Et cette fin de concession est bien, elle aussi, en réflexion au gouvernement. L’année passée une étude avait été commandée sur la « refonte » et la « rationalisation » du secteur de l’électricité, et pour éclairer la stratégie du Pays, non seulement à l’approche de la fin de la concession de Tahiti-Nord, concomitante avec celle de nombreuses îles, mais aussi celle de la fin de la délégation de service public de la Tep, dès le 31 décembre 2027. Les conclusions de cette étude, qui viennent compléter des expertises financières et juridiques menées, sans prise de décision, pendant la mandature Fritch sont désormais sur la table, et « différents scénarios » chiffrés y sont présentés, explique Warren Dexter. Renouvellement de la concession sur plusieurs décennies, rachat des actifs d’EDT, création d’un nouvel acteur public ou mixte, reprise en main de la compétence électrique à l’échelle du territoire… De nombreuses pistes sont envisagées, avec, à chaque fois des indications de coût, de conséquences juridiques ou sociales, de risques de contentieux, et bien sûr d’avantages en termes de performance du système et les marges de manœuvre tarifaire. « La question est de savoir si le Pays reprend la main, par exemple avec une SPL, ou si on continue avec la configuration actuelle, précise le ministre des Finances et de l’Énergie. Mais je crois que dans tous les cas, le vecteur commun, c’est que le Pays doit avoir son mot à dire sur l’exploitation ».

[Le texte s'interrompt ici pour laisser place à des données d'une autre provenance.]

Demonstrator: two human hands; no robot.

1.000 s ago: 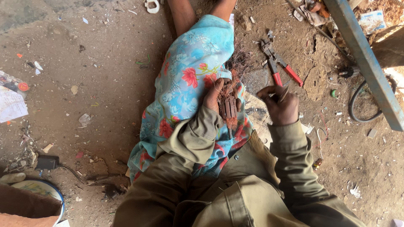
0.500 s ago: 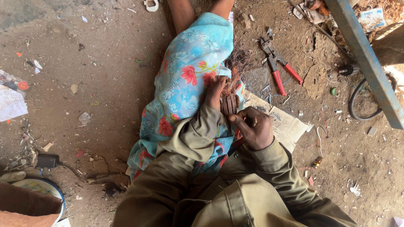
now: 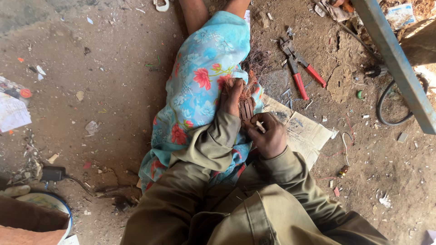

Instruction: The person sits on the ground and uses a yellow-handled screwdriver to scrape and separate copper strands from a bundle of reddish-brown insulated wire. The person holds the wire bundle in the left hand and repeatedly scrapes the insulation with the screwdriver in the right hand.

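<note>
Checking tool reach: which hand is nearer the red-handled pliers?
Right. The right hand works at the copper wire bundle, below-left of the pliers lying on the ground. The left hand grips the bundle farther left, over the floral cloth.

A bare dirt floor (image 3: 104, 113) carries everything here. Red-handled pliers (image 3: 299, 72) lie on it at the upper right, beside a flattened sheet of cardboard (image 3: 309, 136). A dark loop of cable (image 3: 386, 106) curls near a blue metal beam (image 3: 395, 59). Paper scraps (image 3: 13, 113) sit at the left edge, and a blue-rimmed bowl (image 3: 43, 204) stands at the lower left.
</note>
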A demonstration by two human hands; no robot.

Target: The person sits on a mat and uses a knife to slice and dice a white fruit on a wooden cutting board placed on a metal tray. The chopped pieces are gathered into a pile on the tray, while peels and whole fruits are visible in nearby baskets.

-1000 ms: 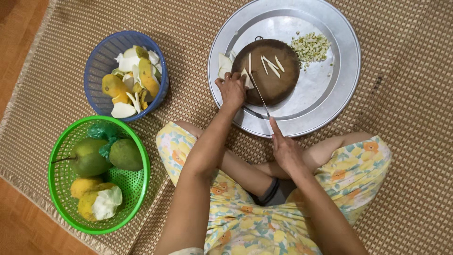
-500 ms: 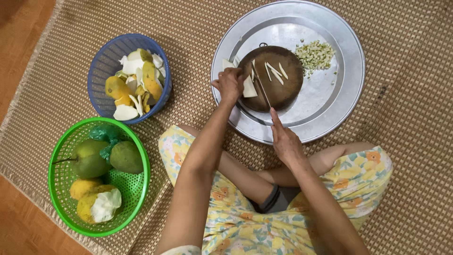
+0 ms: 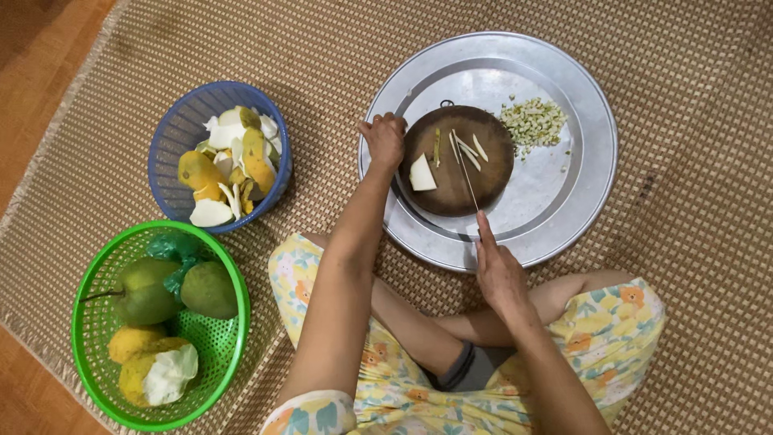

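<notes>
A round dark wooden cutting board (image 3: 451, 193) lies on a large round metal tray (image 3: 580, 193). My left hand (image 3: 385, 142) rests with curled fingers on the board's left edge, beside a white wedge of fruit flesh (image 3: 421, 173). My right hand (image 3: 499, 270) grips a knife (image 3: 465, 171) whose thin blade lies across the board, next to a few pale cut strips (image 3: 471, 150). A small heap of finely chopped pale green bits (image 3: 533, 122) sits on the tray to the right of the board.
A blue basket (image 3: 181, 129) of yellow and white fruit peels stands left of the tray. A green basket (image 3: 88, 354) at the lower left holds whole green fruits and partly peeled ones. All rests on a woven mat (image 3: 692, 105); wooden floor (image 3: 32, 64) shows at the left.
My left hand has slid from the white wedge to the board's left edge. The knife blade has shifted right, toward the cut strips. The view has drifted slightly.
</notes>
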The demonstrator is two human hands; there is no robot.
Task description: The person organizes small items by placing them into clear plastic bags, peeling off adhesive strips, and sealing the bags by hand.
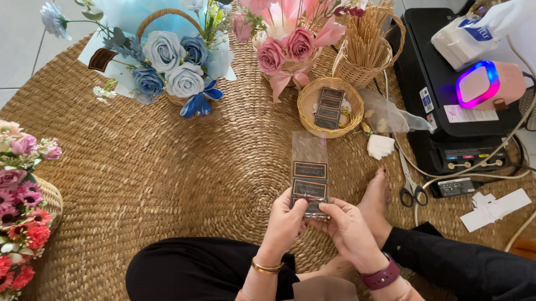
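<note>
My left hand [286,223] and my right hand [349,227] both grip the lower end of a clear plastic strip [309,173] that carries several dark rectangular labels with gold borders. The strip stands upright between my hands, above a round woven straw mat [158,170]. My bare foot [375,200] rests just right of it. A small round wicker basket [331,107] farther away holds more of the same dark labels.
A blue rose basket [172,68] and a pink rose basket [287,49] stand at the back, beside a basket of sticks [369,49]. A pink flower basket [10,199] sits at left. Scissors [410,185] and a black printer [457,98] lie at right.
</note>
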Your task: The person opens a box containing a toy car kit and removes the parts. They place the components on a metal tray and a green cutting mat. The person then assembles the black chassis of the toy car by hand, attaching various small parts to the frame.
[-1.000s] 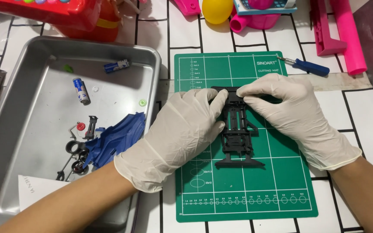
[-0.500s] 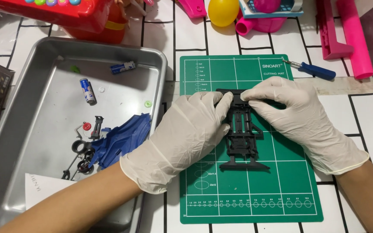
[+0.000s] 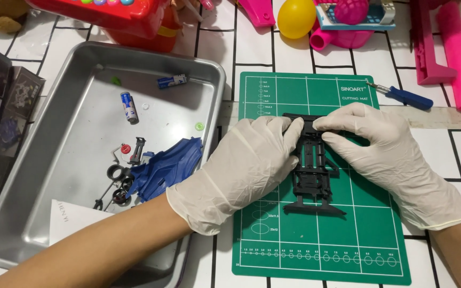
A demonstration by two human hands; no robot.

Parmi ces scénarios, certains tablent sur le regroupement des responsabilités de transport, de distribution, d’équilibre du réseau et de production de base, aujourd’hui dispatchés en un acteur unique. Une solution qui est louée – mais pas avec la même vision – à la fois du côté d’EDT et de la Tep, qui se répartissent aujourd’hui ces missions. « Rien n’est acté », répète le ministre, mais son opinion est déjà forgée sur la question du nombre d’acteurs : « Personnellement je pense qu’il faut fusionner les deux » dit-il. Des discussions doivent avoir lieu avec la Direction polynésienne de l’Énergie, la présidence et les acteurs du secteur avant d’avancer. Quant au calendrier, une première décision pourrait permettre de le détendre : l’alignement de DSP de la Tep sur celle d’EDT, jusqu’à septembre 2030.